第六幕『海賊船長と副船長』
翌日の空はどんよりとした曇り空だった。今にも雨が降りそうな空の下、甲板で一人愛しのエリーの髪を綺麗に梳いていた。爆弾魔とのこの巡り合わせ、エリーの導きに違いない。美しい並びの歯にキスをし、優しく絹布で覆って腰へ下げる。昼飯にウチの料理長が景気付けにと作ってくれたバジル味の揚げ魚のゲップを一つ落とすと、突然後ろからど突かれた。
「いってぇな!」
「品がない」
眉間に皺を寄せて渋い顔をして後ろに立っていたのは副船長のエトワールだった。上等なコートに身を包んだ綺麗好きでお上品な雰囲気の男。手入れの行き届いたツヤツヤの長い髪を潮風に靡かせている。
「海賊相手に下品だ上品だとか、無粋だと思わねぇか?」
「無粋で結構。まったく、無茶な作戦を立ててくれましたね」
渋い顔の原因はそれか。確かに爆弾魔奪取の作戦は中々に危険を伴う作戦だった。
「俺の頭が冴え渡ってる感じの良い作戦だろ?」
「此方の労力と危険度を考えると、ちっとも良い作戦じゃありませんよ」
無茶ばかり言う、とエトワールは本人を前に堂々と愚痴を零す。困った副船長様だ。此処で言い合いをしていても作戦は変わらないし、変える気もない。
よし行くか、と気合いを入れたその背中を、エトワールがダメ押しに一発平手を入れた。イテェ!
「ヘマしないで下さいよ」
「へぇーへぇ!供物に祈りな!」
有難い厄落としの一発を背に、船から下りて港へ足を運べば、港中が噂の爆弾魔の公開処刑に沸き立っている。ついにあの殺人鬼が捕まった。これで安心して寝れるとか何とか。そんな人々の会話を耳に掠めながら、情報屋レヴの集めて来た爆弾魔に関する話を思い返す。
爆弾魔の最初の餌食になったのは、実の父親だったらしい。表の顔で惜しい人を亡くしたと嘆いていたその実、親殺しをやってのけた恐ろしい顔を持っていた。次々に殺されていったのは、殺人鬼の周辺の人間たち。相当な私念があったのだろう。真面目そうなやつだったのに、と。街の人々は真面目な青年が豹変したとでも言うように噂を口にしていた。

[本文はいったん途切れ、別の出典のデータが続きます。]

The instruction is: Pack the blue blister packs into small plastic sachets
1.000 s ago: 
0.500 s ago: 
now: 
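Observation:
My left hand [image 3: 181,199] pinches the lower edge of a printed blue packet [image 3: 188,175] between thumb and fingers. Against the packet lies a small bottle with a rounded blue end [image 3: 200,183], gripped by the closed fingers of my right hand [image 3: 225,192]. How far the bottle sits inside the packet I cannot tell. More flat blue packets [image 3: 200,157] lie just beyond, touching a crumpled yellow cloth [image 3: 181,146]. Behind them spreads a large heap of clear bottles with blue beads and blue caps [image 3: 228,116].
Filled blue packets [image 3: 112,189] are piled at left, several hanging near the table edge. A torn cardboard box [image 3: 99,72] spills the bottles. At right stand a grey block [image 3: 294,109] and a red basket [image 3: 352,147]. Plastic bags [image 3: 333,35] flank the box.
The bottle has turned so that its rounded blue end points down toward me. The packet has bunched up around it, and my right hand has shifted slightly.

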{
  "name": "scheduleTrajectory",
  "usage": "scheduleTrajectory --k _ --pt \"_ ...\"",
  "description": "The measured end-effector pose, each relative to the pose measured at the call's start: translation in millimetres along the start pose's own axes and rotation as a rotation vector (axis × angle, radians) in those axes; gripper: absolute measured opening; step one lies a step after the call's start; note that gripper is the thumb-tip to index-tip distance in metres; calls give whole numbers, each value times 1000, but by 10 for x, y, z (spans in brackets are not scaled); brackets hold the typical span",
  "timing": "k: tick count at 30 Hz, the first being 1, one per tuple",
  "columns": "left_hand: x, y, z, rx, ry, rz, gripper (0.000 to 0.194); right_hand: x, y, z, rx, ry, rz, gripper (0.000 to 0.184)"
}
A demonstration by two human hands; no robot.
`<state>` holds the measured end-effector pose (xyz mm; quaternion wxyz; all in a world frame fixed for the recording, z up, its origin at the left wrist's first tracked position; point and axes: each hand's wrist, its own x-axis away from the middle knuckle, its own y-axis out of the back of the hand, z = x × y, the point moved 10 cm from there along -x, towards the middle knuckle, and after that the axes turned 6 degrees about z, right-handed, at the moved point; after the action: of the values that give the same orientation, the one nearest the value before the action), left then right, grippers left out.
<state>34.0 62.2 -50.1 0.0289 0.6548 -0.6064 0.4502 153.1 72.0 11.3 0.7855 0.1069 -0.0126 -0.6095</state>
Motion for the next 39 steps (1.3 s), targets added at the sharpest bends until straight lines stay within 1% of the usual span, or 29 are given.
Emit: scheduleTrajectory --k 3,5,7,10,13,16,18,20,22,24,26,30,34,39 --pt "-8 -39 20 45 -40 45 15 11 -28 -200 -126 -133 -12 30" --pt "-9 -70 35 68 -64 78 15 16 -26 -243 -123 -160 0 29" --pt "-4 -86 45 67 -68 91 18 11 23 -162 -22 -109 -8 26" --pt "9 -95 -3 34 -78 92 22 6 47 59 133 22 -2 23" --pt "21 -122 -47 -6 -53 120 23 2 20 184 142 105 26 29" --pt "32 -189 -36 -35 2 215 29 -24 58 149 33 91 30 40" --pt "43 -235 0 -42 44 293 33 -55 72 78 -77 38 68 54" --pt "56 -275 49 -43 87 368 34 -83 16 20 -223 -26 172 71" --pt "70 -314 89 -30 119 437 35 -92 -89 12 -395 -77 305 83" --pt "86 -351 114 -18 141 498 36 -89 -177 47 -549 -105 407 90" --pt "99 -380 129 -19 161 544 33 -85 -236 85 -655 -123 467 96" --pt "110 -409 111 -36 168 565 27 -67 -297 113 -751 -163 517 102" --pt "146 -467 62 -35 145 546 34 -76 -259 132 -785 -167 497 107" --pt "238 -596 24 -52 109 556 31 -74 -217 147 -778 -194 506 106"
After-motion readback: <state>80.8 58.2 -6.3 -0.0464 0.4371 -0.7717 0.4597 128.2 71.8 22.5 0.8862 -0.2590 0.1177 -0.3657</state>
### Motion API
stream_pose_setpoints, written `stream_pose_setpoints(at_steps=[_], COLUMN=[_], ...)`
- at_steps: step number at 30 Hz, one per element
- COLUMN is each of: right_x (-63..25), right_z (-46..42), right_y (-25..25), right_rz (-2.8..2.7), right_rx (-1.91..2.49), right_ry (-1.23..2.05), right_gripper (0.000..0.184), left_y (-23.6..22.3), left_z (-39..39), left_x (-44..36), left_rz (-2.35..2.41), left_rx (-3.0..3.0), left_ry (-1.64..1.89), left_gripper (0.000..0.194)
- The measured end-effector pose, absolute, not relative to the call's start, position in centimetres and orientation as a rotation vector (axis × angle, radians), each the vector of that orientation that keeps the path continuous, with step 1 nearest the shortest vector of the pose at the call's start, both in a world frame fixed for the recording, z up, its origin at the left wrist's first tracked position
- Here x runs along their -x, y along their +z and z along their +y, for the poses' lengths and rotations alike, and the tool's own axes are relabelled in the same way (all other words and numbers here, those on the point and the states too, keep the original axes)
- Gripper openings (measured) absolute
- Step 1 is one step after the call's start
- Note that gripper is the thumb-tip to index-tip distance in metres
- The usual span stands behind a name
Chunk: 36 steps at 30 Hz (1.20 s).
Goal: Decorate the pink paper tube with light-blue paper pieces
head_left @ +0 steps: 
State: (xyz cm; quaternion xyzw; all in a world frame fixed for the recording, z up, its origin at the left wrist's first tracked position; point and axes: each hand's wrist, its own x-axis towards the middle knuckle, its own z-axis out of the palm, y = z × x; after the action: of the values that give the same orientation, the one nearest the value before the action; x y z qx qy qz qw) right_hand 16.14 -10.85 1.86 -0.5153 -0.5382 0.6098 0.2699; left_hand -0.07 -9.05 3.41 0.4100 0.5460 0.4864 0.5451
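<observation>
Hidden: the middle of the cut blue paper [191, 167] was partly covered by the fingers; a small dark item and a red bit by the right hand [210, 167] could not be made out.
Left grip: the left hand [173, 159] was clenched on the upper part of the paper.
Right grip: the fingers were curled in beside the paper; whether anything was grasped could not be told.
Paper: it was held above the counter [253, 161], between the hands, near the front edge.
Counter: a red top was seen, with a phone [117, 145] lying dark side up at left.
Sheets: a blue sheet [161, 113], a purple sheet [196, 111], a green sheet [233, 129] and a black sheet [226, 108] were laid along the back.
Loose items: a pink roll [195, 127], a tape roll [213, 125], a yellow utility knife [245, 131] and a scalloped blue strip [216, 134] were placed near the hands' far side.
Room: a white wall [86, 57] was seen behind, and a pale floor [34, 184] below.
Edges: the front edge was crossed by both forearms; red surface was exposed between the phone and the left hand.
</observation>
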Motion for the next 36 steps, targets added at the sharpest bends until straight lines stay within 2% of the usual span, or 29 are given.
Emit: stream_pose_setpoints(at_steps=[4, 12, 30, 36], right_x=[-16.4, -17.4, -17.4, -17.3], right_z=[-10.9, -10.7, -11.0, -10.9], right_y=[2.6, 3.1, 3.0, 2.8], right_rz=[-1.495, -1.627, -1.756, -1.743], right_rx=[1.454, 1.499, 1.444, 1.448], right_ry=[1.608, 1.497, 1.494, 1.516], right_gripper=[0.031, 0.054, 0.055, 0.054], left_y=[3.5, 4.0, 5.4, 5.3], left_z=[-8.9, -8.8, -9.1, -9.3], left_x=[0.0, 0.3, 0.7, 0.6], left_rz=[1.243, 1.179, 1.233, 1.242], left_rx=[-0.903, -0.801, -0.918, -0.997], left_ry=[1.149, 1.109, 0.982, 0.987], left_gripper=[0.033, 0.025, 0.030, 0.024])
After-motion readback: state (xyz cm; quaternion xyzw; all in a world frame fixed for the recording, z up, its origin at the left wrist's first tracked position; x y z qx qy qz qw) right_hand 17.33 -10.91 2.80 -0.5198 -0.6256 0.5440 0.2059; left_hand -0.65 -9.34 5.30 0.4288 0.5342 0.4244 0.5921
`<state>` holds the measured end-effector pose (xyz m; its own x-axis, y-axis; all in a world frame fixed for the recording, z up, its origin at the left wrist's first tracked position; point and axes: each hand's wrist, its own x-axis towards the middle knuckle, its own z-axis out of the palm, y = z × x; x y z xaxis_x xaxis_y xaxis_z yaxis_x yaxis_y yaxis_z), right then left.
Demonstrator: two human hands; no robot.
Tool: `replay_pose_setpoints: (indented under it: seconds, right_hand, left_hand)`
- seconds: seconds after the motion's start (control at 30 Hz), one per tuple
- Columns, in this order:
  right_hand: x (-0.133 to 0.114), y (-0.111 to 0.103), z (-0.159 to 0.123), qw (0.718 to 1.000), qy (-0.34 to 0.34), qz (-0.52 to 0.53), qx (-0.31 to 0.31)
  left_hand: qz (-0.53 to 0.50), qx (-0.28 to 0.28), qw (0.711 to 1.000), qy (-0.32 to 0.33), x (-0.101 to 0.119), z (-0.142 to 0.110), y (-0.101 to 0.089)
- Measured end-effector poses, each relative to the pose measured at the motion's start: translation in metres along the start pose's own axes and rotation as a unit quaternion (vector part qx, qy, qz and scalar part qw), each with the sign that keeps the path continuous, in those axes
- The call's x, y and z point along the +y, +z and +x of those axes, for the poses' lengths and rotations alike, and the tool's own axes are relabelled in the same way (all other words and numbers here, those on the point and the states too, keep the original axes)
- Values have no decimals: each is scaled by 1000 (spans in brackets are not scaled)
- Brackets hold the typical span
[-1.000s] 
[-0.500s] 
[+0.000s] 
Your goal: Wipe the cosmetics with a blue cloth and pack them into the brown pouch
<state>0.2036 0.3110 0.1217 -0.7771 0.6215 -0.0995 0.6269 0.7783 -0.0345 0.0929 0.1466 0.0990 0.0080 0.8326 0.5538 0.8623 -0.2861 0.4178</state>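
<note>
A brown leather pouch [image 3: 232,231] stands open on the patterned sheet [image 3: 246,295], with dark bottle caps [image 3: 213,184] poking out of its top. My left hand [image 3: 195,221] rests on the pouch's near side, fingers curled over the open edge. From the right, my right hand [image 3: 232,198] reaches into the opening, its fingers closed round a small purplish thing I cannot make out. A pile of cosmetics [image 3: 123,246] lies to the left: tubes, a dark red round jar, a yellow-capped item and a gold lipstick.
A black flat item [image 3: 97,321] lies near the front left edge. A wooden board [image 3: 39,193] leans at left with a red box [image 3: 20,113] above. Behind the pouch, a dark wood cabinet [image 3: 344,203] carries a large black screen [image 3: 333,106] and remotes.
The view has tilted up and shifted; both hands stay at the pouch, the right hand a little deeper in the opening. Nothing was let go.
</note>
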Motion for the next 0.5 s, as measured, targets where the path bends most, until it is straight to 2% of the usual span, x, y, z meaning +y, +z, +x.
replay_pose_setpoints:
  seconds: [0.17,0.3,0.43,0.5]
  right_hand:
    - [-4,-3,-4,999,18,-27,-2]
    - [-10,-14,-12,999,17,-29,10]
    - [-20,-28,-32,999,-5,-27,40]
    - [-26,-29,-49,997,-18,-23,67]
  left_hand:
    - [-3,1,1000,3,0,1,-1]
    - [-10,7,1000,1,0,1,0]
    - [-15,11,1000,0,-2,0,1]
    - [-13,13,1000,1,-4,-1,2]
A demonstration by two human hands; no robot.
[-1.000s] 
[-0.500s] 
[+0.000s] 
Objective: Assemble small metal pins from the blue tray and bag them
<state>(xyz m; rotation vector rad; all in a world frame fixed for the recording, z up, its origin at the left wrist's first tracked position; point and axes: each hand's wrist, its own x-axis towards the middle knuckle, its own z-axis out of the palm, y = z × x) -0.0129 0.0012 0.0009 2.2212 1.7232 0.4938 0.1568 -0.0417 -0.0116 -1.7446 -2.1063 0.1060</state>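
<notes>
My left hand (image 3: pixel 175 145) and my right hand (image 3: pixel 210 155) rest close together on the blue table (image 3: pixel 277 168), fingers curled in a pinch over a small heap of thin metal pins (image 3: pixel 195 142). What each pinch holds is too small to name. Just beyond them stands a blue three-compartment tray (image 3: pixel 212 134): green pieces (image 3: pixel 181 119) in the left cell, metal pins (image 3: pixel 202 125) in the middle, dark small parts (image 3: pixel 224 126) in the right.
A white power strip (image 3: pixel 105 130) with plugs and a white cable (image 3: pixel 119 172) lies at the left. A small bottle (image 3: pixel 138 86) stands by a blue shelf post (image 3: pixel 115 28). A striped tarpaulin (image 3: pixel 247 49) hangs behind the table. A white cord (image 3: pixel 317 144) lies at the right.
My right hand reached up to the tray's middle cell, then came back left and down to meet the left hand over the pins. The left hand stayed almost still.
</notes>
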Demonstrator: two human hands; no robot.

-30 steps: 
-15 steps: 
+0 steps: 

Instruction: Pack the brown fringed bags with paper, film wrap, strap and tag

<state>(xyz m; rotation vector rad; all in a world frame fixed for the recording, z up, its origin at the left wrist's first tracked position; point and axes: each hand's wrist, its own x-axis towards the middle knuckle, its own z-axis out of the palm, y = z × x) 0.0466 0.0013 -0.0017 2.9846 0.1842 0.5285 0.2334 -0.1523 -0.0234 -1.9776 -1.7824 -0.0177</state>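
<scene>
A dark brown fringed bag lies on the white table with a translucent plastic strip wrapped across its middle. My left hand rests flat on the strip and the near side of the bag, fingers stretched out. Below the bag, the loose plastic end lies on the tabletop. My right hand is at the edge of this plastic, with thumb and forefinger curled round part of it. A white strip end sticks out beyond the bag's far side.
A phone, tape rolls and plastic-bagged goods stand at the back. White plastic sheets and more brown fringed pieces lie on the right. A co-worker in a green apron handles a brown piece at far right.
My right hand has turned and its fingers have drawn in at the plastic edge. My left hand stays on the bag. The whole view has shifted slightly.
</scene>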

そう言う一見真面目そうなヤツほど、奥底に黒くドロドロしたものを抱え込んでいるってもんだ。良い子を演じる裏で、あの爆弾魔は黒い殺意を溜め込んでいたに違いない。その殺意に似た何かを知っている。
ギラギラと生きる事にしがみ付こうとするあの瞳を思い出す。真っ黒な汚泥を底に沈めて抱え込んでいるような、畏怖すら感じる力強い瞳。腰に下げた頭蓋の眼孔でかつて輝いていた力強い瞳を思い出させるアレを、是非とも手に入れたい。俺は静かに決意を新たに砦への裏道へ忍び込んだ。